- Developer: Adventure International
- Publisher: Adventure International
- Designers: Scott Adams Alexis Adams
- Series: Adventure
- Platforms: Apple II, Atari 8-bit, PET, TRS-80, VIC-20, TI-99/4A, Commodore 64, Classic Mac OS, ZX Spectrum, BBC Micro, Acorn Electron, Dragon 32/64
- Release: 1979
- Genre: Interactive fiction

= Voodoo Castle =

1979 video game

Voodoo Castle is a text adventure and is the fourth in the series of adventure games designed by Scott Adams. The game was written by his wife Alexis Adams and was published by Adventure International in 1979. It was available for the VIC-20, the Commodore 64, Apple II, and other contemporary computers.

==Gameplay==
Gameplay involves moving from location to location, picking up objects along the way, and using them to unlock puzzles. Commands take the form of verbs and nouns, e.g. "Climb Tree". Movement is limited to North, South, East, West, Up, and Down. The player must type in commands to progress.
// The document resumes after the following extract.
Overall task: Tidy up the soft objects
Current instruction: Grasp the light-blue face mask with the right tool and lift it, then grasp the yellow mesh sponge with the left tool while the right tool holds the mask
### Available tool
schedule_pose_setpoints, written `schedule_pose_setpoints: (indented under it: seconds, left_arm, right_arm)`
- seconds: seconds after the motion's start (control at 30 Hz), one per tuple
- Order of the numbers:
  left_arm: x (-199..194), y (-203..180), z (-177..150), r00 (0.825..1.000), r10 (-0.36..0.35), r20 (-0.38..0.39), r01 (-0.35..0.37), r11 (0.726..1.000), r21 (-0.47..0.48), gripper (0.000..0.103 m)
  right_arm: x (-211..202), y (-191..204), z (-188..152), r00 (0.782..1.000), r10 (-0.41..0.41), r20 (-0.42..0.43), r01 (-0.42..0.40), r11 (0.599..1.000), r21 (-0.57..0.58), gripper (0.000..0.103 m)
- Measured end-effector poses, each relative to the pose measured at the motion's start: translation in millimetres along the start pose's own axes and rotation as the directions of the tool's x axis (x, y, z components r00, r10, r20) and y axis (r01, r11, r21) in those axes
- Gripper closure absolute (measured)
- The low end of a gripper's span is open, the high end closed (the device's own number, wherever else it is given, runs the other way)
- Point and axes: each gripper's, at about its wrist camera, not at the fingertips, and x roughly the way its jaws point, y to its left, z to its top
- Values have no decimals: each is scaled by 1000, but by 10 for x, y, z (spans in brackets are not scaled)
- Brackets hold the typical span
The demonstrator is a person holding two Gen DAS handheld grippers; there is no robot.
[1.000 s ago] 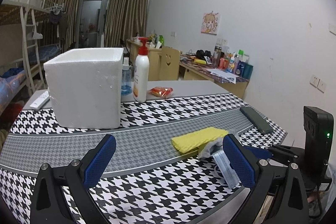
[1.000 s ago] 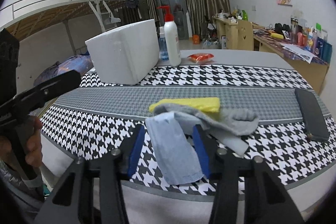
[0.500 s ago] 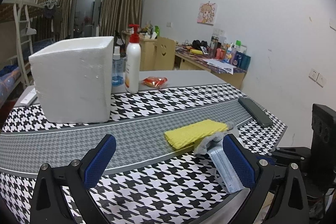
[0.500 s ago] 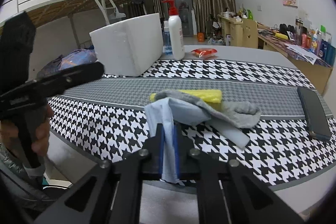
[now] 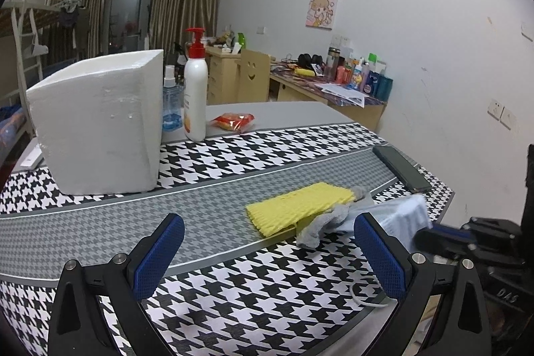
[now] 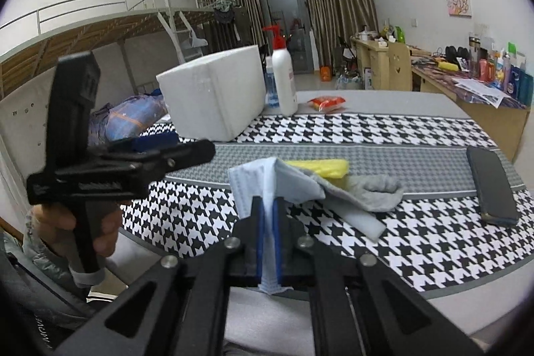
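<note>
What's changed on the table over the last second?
The right gripper closed on the blue mask and has lifted its near end off the table. The left gripper stayed open and empty, swinging slightly left. The grey sock, yellow sponge, phone and foam box stayed put.

We note the face mask [image 6: 267,186] as thin pleated non-woven cloth, matt pale blue. The sock [image 6: 373,192] reads as soft knitted grey fabric, slightly fuzzy. The sponge [image 5: 300,206] looks like ridged yellow foam, matt. The box [image 5: 96,122] appears to be white expanded foam, grainy and dull. The tablecloth [image 5: 233,155] is woven-looking houndstooth, matt. The phone [image 6: 490,186] is dark with a smooth sheen. The pump bottle [image 5: 195,95] is glossy white plastic. The left gripper [image 5: 267,259] pads [image 5: 160,256] show blue textured rubber on matt black plastic arms.
</note>
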Motion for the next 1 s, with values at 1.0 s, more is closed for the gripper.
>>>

The goal is to wake up Count Cristo, who is lying in a coffin at the starting location. In order to do so, the player must obtain certain items, which requires overcoming obstacles, such as exploding test tubes and a doorway that is too small to pass through normally. The player must visit all 24 areas of the castle, and use magic on voodoo items.

== Reception ==
Voodoo Castle was described as a challenge and noted as one of Scott Adams's more complex adventure games, requiring around 150 commands to reach the end. New Atari User gave it a 2/3, noting "nice pictures, limited vocabulary, illogical puzzles." Commodore Computing International rated it highly, saying "despite the scarcity of any sort of vivid description, Voodoo Castle manages to keep you clicking right along on that keyboard."